Cara Menggunakan Kalender Jawa

Cara Menggunakan Kalender Jawa

Kalender Jawa

 

Cara Menggunakan Kalender Jawa – Budaya Jawa merupakan salah satu kekayaan budaya Indonesia yang sangat menarik untuk dipelajari. Dengan sejarah yang panjang dan beragam, budaya ini menawarkan berbagai aspek yang unik, mulai dari tradisi, seni, hingga adat istiadatnya,  salah satunya adalah kalender Jawa yang biasanya digunakan untuk menentukan berbagai kegiatan penting, seperti kegiatan menentukan hari baik untuk pernikahan, kegiatan menentukan hari untuk khitanan, kegiatan untuk menentukan acara kematian, kegiatan menentukan pendirian rumah, dan juga kegiatan untuk menentukan hari baik untuk berpergian.

Masyarakat Jawa, pada umumnya, beranggapan bahwa mereka harus menentukan hari baik terlebih dahulu untuk melaksanakan berbagai kegiatan, seperti kegiatan pernikahan contohnya, agar calon pasangan yang akan menikah nantinya tidak akan memperoleh kejadian buruk, baik itu sebelum menikah atau setelah menikah maka diperlukan rumus untuk menentukan hari baiknya terlebih dahulu.

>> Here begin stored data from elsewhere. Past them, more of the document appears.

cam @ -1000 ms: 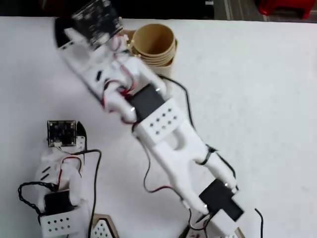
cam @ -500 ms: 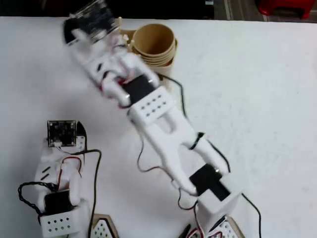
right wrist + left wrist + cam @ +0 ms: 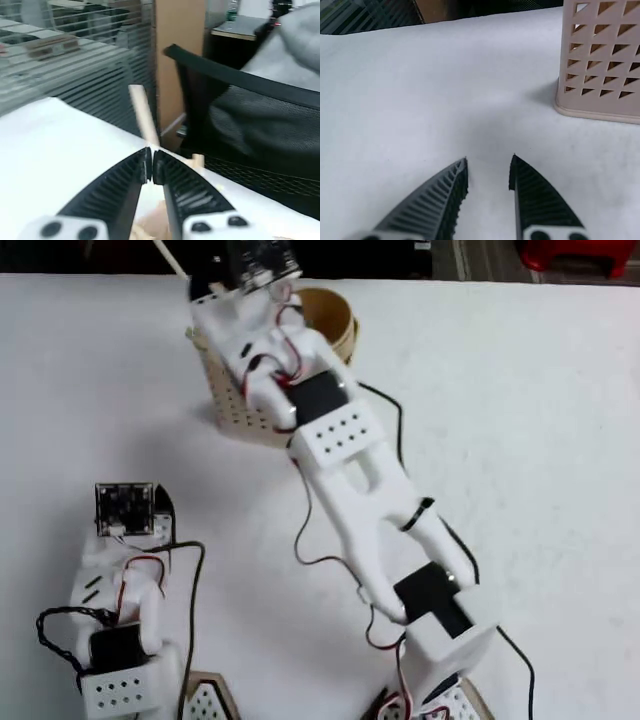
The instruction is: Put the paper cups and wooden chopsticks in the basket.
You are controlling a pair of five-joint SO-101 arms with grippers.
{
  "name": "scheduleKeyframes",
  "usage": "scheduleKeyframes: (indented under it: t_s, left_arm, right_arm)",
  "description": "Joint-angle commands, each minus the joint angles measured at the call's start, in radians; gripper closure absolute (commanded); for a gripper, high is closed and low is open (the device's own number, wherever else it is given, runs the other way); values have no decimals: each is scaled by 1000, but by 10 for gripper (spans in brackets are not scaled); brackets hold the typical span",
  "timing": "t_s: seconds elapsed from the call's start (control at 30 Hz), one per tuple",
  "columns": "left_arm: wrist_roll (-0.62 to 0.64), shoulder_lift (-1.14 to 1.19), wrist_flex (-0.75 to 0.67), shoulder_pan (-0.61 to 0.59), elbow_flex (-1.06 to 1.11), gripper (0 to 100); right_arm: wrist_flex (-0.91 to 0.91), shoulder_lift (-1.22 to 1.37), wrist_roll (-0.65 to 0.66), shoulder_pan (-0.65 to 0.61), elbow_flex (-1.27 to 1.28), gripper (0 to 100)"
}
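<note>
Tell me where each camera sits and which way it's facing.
High view: fixed above the table, looking down; shows the left arm, the right arm over the basket, and paper cups.
Left wrist view: on the left arm's wrist, low over the table, facing the basket's wall; its open left gripper shows.
Right wrist view: on the right arm's wrist, facing past the table's edge toward a chair; its right gripper is shut on a wooden chopstick.
Shared: high and left wrist views both show the basket.
</note>
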Motion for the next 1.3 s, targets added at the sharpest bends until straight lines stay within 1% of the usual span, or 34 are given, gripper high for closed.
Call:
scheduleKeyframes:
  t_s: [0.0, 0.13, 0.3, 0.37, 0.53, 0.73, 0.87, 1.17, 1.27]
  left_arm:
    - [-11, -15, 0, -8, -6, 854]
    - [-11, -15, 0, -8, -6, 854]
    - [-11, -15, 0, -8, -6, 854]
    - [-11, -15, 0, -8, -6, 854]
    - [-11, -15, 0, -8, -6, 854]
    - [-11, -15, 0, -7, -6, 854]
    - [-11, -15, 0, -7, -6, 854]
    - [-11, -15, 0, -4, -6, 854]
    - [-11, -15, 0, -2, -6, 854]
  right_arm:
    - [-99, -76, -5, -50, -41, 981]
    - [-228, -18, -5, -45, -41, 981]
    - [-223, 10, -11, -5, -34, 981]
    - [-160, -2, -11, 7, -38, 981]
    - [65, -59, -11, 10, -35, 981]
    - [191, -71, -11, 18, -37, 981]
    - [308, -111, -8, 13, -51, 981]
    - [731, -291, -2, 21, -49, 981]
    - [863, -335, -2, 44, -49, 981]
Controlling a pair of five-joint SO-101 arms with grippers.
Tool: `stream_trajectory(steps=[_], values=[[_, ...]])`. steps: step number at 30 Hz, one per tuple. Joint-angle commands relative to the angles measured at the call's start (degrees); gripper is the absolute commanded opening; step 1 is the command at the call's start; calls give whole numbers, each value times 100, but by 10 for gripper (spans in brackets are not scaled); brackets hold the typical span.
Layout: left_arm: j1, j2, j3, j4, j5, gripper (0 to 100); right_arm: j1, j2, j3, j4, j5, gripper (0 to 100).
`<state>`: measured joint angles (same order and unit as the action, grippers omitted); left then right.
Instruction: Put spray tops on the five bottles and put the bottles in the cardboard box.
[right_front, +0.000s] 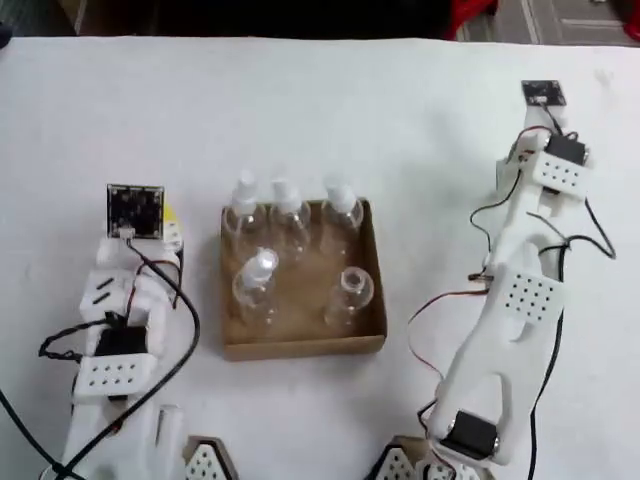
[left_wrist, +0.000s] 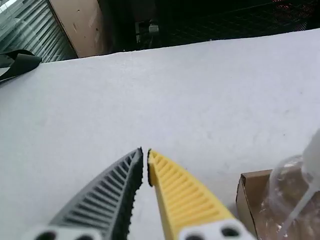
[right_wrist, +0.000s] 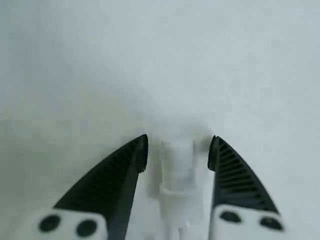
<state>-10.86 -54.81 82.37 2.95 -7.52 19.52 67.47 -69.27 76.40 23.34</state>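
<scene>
The right gripper (right_wrist: 178, 142) is apart, its two black fingers (right_wrist: 117, 187) on either side of a white spray top (right_wrist: 177, 175) that lies on the table (right_wrist: 160, 60). A gap shows on each side, so the top is not clamped. The right arm (right_front: 525, 290) lies well to the right of the box (right_front: 300, 346), with its gripper end past the box's back edge.

The left gripper (left_wrist: 145, 152) is together, its grey and yellow tips almost touching with nothing between them. It sits low over the table just left of the box, and a corner of the box shows near it.

All five bottles stand in the box. The three in the back row (right_front: 288, 215) wear spray tops, and so does the front-left bottle (right_front: 255, 285). The front-right bottle (right_front: 350, 292) has a bare, open neck.
</scene>
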Motion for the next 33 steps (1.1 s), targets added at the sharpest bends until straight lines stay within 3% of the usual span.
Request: stream_trajectory(steps=[1, 4, 9, 15, 22, 33], values=[[75, 4, -44, -158, -44, 24, 13, 286, -879, 127, 70, 176], [75, 4, -44, -158, -44, 24, 13, 391, -1160, 409, 70, 164], [75, 4, -44, -158, -44, 24, 48, 374, -1609, 699, 70, 9], [75, -4, -44, -158, -44, 24, -4, 303, -2716, 1684, 70, 15], [75, -4, -44, -158, -44, 24, -277, -1481, -2567, 2255, 0, 16], [75, -13, -44, -158, -44, 24, -303, -4207, -2488, 2281, -1618, 16]])
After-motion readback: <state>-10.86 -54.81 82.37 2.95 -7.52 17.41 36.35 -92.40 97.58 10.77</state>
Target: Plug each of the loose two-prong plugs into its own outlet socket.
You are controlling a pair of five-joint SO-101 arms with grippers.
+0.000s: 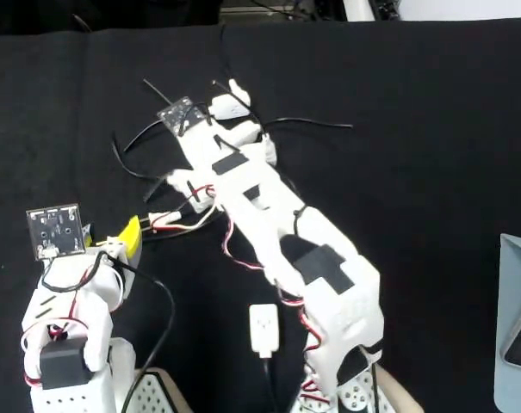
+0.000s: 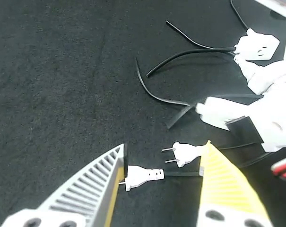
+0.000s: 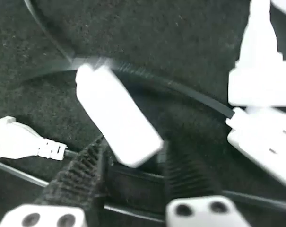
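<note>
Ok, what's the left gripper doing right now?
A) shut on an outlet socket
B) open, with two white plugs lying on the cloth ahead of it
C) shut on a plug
B: the left gripper has its fingers spread, while a plug and a second plug lie loose on the black cloth.

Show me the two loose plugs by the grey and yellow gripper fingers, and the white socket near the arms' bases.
Grey-side plug (image 2: 143, 175): left wrist view, its body.
Yellow-side plug (image 2: 186, 153): left wrist view, its body.
White socket (image 1: 263, 328): high view, its face.
</note>
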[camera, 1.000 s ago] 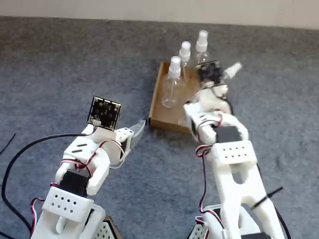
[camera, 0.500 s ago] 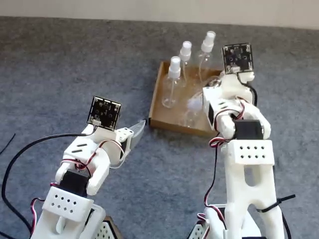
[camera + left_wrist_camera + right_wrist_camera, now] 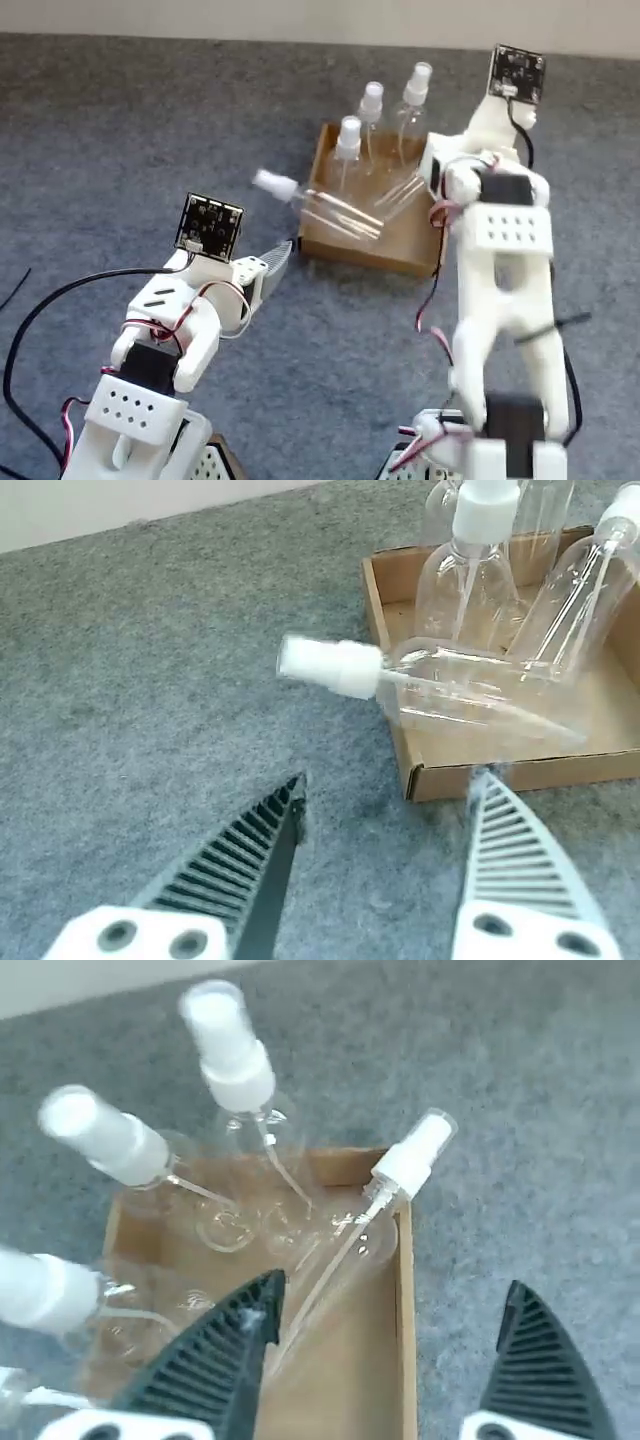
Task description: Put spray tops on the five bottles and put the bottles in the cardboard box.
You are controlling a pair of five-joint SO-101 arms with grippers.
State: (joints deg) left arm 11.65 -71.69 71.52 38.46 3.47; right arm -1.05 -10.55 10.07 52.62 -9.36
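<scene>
Cardboard box sat on the grey carpet, ahead of both arms and nearer the right one. All five bottles were at the box, and each one I could see in full carried a white spray top.

Upright bottles: three, standing together along the far side of the box.

Leaning bottle: tilted inside the box at the side by the right arm. Its spray top was just beside that side's wall, and its dip tube was visible through the clear body.

Tipped bottle: on its side, with the body over the box floor at the corner nearest the left arm. Its neck crossed the box wall and its white top stuck out over the carpet. Could not tell whether it rested on the wall or merely passed above it.

Left gripper: low over the carpet, short of the box and pointing at its near corner. Jaws were spread wide with nothing between them. The tipped bottle lay just beyond the fingertips, apart from them.

Right gripper: held above the box, looking down into it. Jaws were spread wide and empty. The leaning bottle lay below and between the two fingers without contact.
</scene>
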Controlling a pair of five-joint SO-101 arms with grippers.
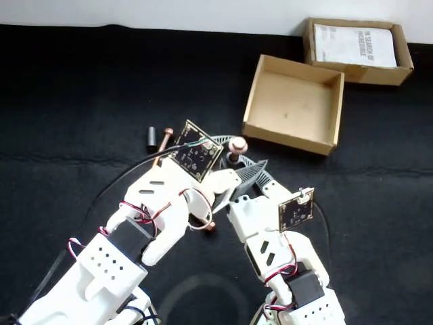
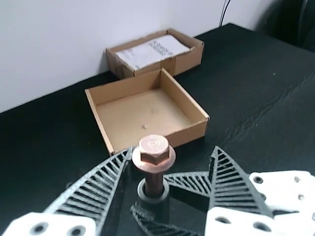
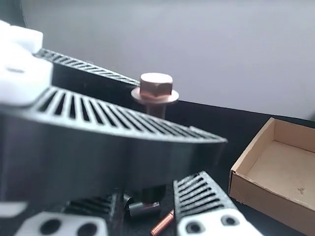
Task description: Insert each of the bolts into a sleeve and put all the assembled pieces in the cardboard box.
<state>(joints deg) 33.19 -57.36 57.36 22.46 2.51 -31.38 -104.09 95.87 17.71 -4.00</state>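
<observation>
Jaws beside bolt (image 2: 153, 150) in sleeve (image 2: 151, 196); beyond, cardboard box (image 2: 193, 105); paper (image 2: 155, 49) in second box (image 2: 189, 59).

At the centre of the worktop (image 1: 81, 81), a bolt (image 1: 237, 145) is stood upright in a sleeve (image 2: 151, 194), flanked by the left gripper (image 2: 172, 150) and the right gripper (image 3: 152, 189). A spare sleeve (image 1: 152, 137) and a spare bolt (image 1: 165, 140) are laid side by side at its 9 o'clock. The cardboard box (image 1: 254, 95) is set at its 2 o'clock, with a second box (image 1: 358, 73) behind.
</observation>
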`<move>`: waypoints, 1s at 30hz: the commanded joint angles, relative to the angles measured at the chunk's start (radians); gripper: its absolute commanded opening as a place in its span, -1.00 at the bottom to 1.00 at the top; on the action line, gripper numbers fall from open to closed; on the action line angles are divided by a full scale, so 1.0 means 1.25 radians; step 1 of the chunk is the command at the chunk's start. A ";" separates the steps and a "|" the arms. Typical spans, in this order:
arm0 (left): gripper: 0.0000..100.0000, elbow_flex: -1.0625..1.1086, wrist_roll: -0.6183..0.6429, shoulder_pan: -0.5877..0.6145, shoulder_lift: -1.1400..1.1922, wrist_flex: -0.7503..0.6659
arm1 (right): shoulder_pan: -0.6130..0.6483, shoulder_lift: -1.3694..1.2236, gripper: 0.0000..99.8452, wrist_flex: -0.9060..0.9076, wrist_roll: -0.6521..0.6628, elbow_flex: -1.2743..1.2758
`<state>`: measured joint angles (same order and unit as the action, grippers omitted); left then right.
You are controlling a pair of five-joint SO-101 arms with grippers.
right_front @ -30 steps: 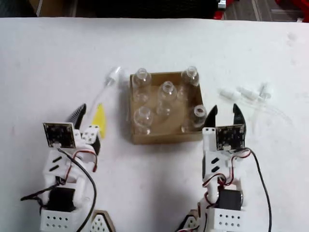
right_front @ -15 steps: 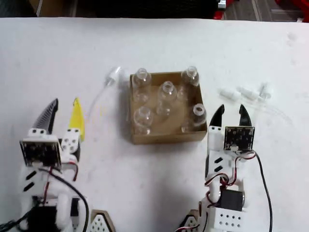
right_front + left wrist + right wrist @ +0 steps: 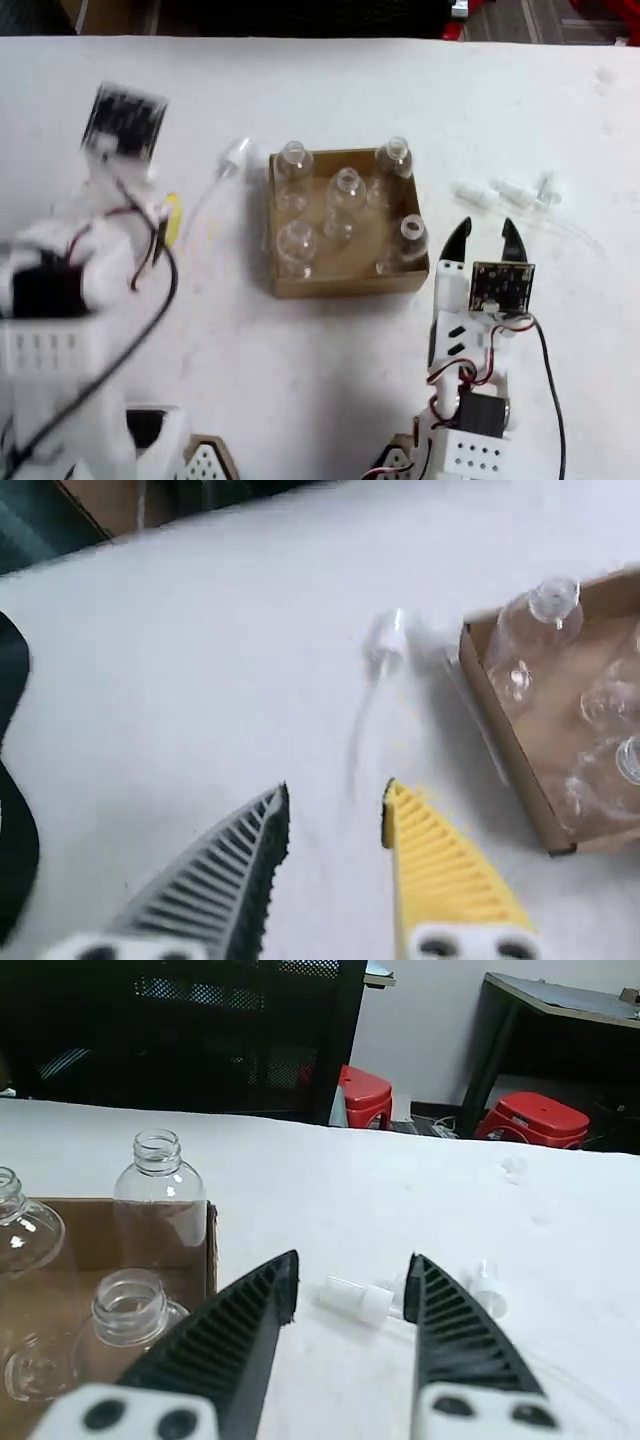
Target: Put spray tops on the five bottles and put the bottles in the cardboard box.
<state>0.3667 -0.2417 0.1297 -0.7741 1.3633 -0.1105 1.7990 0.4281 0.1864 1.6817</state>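
White table (image 3: 320,90), two arms at the near edge. A shallow brown cardboard box (image 3: 345,285) sits mid-table with its top open. Inside stand five clear plastic bottles (image 3: 347,190), all upright, necks open, no tops fitted. Two are along the far wall, one is in the middle, two are along the near wall.

One white spray top with a long thin dip tube (image 3: 236,154) lies on the table just beside the box's far left corner, its tube trailing toward the near side. From the left wrist it is a pale shape (image 3: 385,645) beyond the fingertips, next to the box wall (image 3: 510,740).

A small heap of white spray tops (image 3: 510,192) lies right of the box and apart from it, tubes spread over the table further right.

Left arm (image 3: 100,250) stands over the left part of the table, well left of the box. Left gripper (image 3: 335,805): grey finger and yellow finger apart, nothing between them, over bare table.

Right gripper (image 3: 486,232) sits just off the box's near right corner, black fingers spread, holding nothing, pointed toward the heap. From its wrist, one of those tops (image 3: 355,1300) lies beyond the gap, and the box's right-hand bottles stand to one side.
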 commanded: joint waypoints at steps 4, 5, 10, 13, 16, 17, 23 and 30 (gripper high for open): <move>-0.71 -0.325 -0.048 -0.042 0.424 0.077 | -0.004 0.002 -0.70 -0.014 -0.009 0.007; -0.71 -0.362 -0.068 -0.050 0.482 0.077 | -0.004 0.002 -0.70 -0.014 -0.009 0.007; -0.71 -0.576 -0.129 -0.080 0.765 0.074 | -0.003 0.002 -0.70 -0.013 -0.009 0.007; -0.71 -0.735 -0.124 -0.078 0.927 0.058 | -0.002 0.001 -0.70 -0.013 -0.009 0.007; -0.71 -0.908 -0.123 -0.073 1.088 0.060 | 0.017 0.001 -0.70 -0.012 -0.002 0.007; -0.71 -0.967 -0.118 -0.073 1.140 0.069 | 0.020 0.001 -0.70 -0.007 -0.002 0.007; -0.71 -1.311 -0.026 -0.073 1.421 0.118 | 0.023 0.001 -0.70 -0.003 -0.002 0.007; -0.71 -1.628 0.001 -0.079 1.674 0.119 | 0.023 0.001 -0.70 -0.003 -0.002 0.007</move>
<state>-1.4377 -0.2662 0.0468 1.2129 1.4983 -0.0936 1.7990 0.4281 0.1864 1.6817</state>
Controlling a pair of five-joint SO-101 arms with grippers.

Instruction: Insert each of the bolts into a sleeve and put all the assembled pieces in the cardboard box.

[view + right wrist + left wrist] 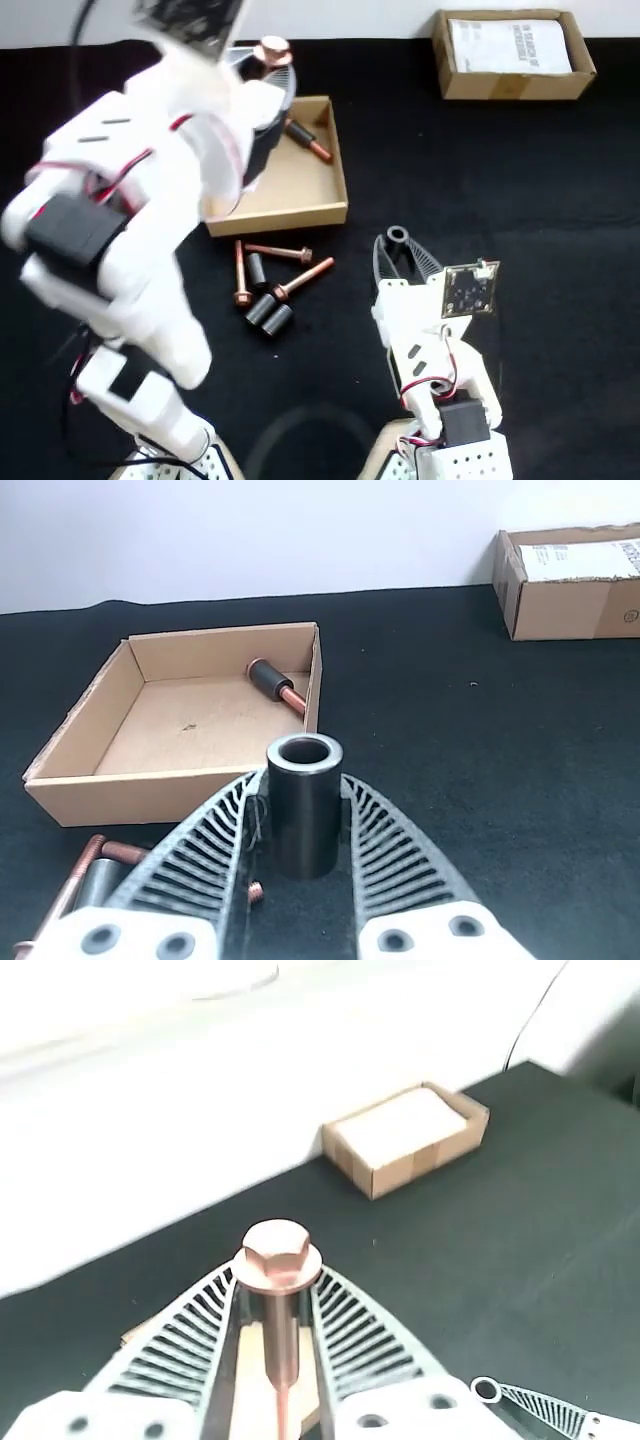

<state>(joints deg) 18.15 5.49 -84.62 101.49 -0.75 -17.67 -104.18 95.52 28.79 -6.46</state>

Tidak bisa dipungkiri bahwa pada umumnya masyarakat memandang bahwa kalender Jawa itu memiliki nilai kesakralan. Adapun salah satu ciri dari kesakralannya itu adalah dihormati manusia, menimbulkan rasa takut, dijunjung tinggi, ditandai sifat ambigu, manfaatnya tidak dapat dinalar, memberikan adanya kekuatan, serta menekankan tuntunan dan kewajiban bagi para penganutnya.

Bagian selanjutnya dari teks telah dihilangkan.